Joanne McCarthy, Newcastle Herald
Mesh Medical Device News Desk, July 10, 2017 ~ In a class action trial of 700 Australian women who claim injuries from pelvic mesh, Johnson & Johnson documents reveal the sales pitch used to urge physicians to readily adopt the pelvic mesh implants.
It's estimated 8,000 Australian women were implanted with pelvic mesh beginning in 2005.
Here is a review of the recent coverage of this precedent setting trial.
In an Opinion piece in The Herald, Saturday, July 8, reporter Joanne McCarthy writes about a revealing document introduced in the first day of this class action trial, expected to last six months.
Entitled, “The Practice-Driven Physician,” it was an aggressive marketing campaign authored by Ethicon in 2010, that was intended for physicians who would be the ready and willing market for upcoming pelvic mesh devices to treat incontinence and prolapse.
The J&J target doctor was highly motivated to succeed and to grow a positive reputation as well as revenue by adopting the eight-minute procedure to treat incontinence or pelvic organ prolapse.
Ideally, the doctor could charge more and perform four procedures before lunch. There is no mention of the patient in this sales pitch.
As an example, the ideal doctor is quoted as saying he, “just got back from a week in St. Moritz- fabulous ski conditions. I picked up the Lamborghini on Friday. An amazing machine.”
That kind of doctor.
Two women, who have had to stand during much of the trial due to their pelvic injuries, were met by McCarthy outside the courtroom, visibly shocked and horrified by the description.

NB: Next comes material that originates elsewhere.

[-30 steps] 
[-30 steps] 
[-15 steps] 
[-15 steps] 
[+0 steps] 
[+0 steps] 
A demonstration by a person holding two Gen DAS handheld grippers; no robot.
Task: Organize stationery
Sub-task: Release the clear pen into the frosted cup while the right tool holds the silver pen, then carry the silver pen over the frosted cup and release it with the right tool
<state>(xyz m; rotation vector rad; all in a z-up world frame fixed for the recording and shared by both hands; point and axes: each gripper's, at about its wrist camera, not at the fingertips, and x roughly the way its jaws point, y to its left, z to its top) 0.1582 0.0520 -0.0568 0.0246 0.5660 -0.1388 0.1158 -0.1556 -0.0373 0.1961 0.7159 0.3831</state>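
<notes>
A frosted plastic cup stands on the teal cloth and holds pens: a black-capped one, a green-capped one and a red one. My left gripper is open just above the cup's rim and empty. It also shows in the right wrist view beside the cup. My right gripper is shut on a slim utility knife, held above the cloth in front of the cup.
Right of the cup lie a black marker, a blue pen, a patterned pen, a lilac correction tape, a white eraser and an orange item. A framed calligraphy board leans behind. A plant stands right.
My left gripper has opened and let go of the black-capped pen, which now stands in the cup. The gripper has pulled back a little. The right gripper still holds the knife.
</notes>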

McCarthy equates mesh injuries to child abuse carried on by institutions she reported on in Australia. Both involve abuse of power and a lack of consent.
She writes, "Doctors do not want to hear this, and some will no doubt be angered by the comparison. But the medical industry – for that is what the mesh device scandal exposes – has to face what that Johnson & Johnson document says. Women patients have been reduced to things."
ABC.net.au reports a lawyer for Johnson & Johnson, Steven Finch SC told the court that transvaginal mesh has been used to treat a wide variety of pelvic-floor problems, including urinary incontinence and organ prolapse.
"All devices have pros and all have cons. It's not defective if a device has a con," he said.
"The fact the device is associated with a rate of failure is simply one of its features."
J&J TRIES TO SPIKE REPORT
Reporter Christopher Knaus, reports that the case of 700 women is being heard before Justice Anna Katzmann in federal court in Sydney, Australia.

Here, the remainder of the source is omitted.